We only had to wait four years for Hysterical. Upon the first few listens, I wasn’t immediately drawn into the album like I was with the self-titled debut or Some Loud Thunder. For me, there was no immediately unforgettable refrain like “Satan Said Dance,” no stream of consciousness rambling instantly adhering to your psyche as in “Is This Love?” But, after about the fourth or fifth play of Hysterical, something grander steps out of the shadows, a slower compatibility and connection emerges and you see the forest, made up of all those individual trees, for the first time. I was irreversibly bonded with the music, with the lyrics, with the forest, in a way that was quite different from before.
Brooklyn’s Clap Your Hands Say Yeah has been with me since the beginning, forming part of the soundtrack of my life for the last six years. Not having seen them live since probably soon after 2007’s Some Loud Thunder, I was ecstatic to be able to hear them again at the Bowery Ballroom show in New York just last night, fresh off the release of Hysterical. They played the perfect mix of old and new, and didn’t just reproduce the songs as they were recorded, but, rather, made each song a novel auditory experience for the listener, while never losing the comfortability of a favorite sweater.

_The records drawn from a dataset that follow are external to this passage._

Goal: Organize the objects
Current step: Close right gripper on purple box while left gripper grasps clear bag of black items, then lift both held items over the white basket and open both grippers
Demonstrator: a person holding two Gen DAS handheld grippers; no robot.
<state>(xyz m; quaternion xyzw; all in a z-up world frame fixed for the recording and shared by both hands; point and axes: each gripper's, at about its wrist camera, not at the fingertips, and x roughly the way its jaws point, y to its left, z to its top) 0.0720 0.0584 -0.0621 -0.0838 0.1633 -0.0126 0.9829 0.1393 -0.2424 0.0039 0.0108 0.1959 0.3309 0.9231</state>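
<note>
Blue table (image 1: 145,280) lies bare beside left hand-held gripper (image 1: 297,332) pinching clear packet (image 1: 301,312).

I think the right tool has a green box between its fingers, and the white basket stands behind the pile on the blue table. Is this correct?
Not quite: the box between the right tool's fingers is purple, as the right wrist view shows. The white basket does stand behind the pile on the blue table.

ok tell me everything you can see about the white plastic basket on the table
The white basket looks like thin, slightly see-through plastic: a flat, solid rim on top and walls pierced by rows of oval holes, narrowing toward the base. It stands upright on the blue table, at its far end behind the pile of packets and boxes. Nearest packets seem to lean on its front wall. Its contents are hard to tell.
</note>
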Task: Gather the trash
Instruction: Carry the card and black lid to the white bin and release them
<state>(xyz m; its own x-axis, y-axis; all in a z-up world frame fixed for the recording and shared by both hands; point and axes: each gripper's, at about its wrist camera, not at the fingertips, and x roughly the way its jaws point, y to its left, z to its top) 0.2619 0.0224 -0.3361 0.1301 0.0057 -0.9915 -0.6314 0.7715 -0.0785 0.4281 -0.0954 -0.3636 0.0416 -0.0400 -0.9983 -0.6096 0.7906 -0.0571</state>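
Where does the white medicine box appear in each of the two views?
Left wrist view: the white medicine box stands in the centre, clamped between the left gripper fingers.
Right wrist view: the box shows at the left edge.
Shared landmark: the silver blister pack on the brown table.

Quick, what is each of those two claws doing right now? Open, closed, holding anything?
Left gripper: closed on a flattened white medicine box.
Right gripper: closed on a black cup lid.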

It was difficult to decide which tracks from Hysterical to share below. “Siesta (For Snake)” and “Maniac” show off the fast and the slow, while both making it impossible to overlook the beauty and effect of Alec Ounsworth’s vocals, the given lyrical ingenuity and the unfaltering and driven musicianship. Try the whole album out for size. Let it grow on you like moss, and look down from time to time to appreciate the beauty of this soft green plant that is now a part of you forever.
Clap Your Hands Say Yeah – Siesta (Downloaded 369 times)
Clap Your Hands Say Yeah – Maniac (Downloaded 291 times)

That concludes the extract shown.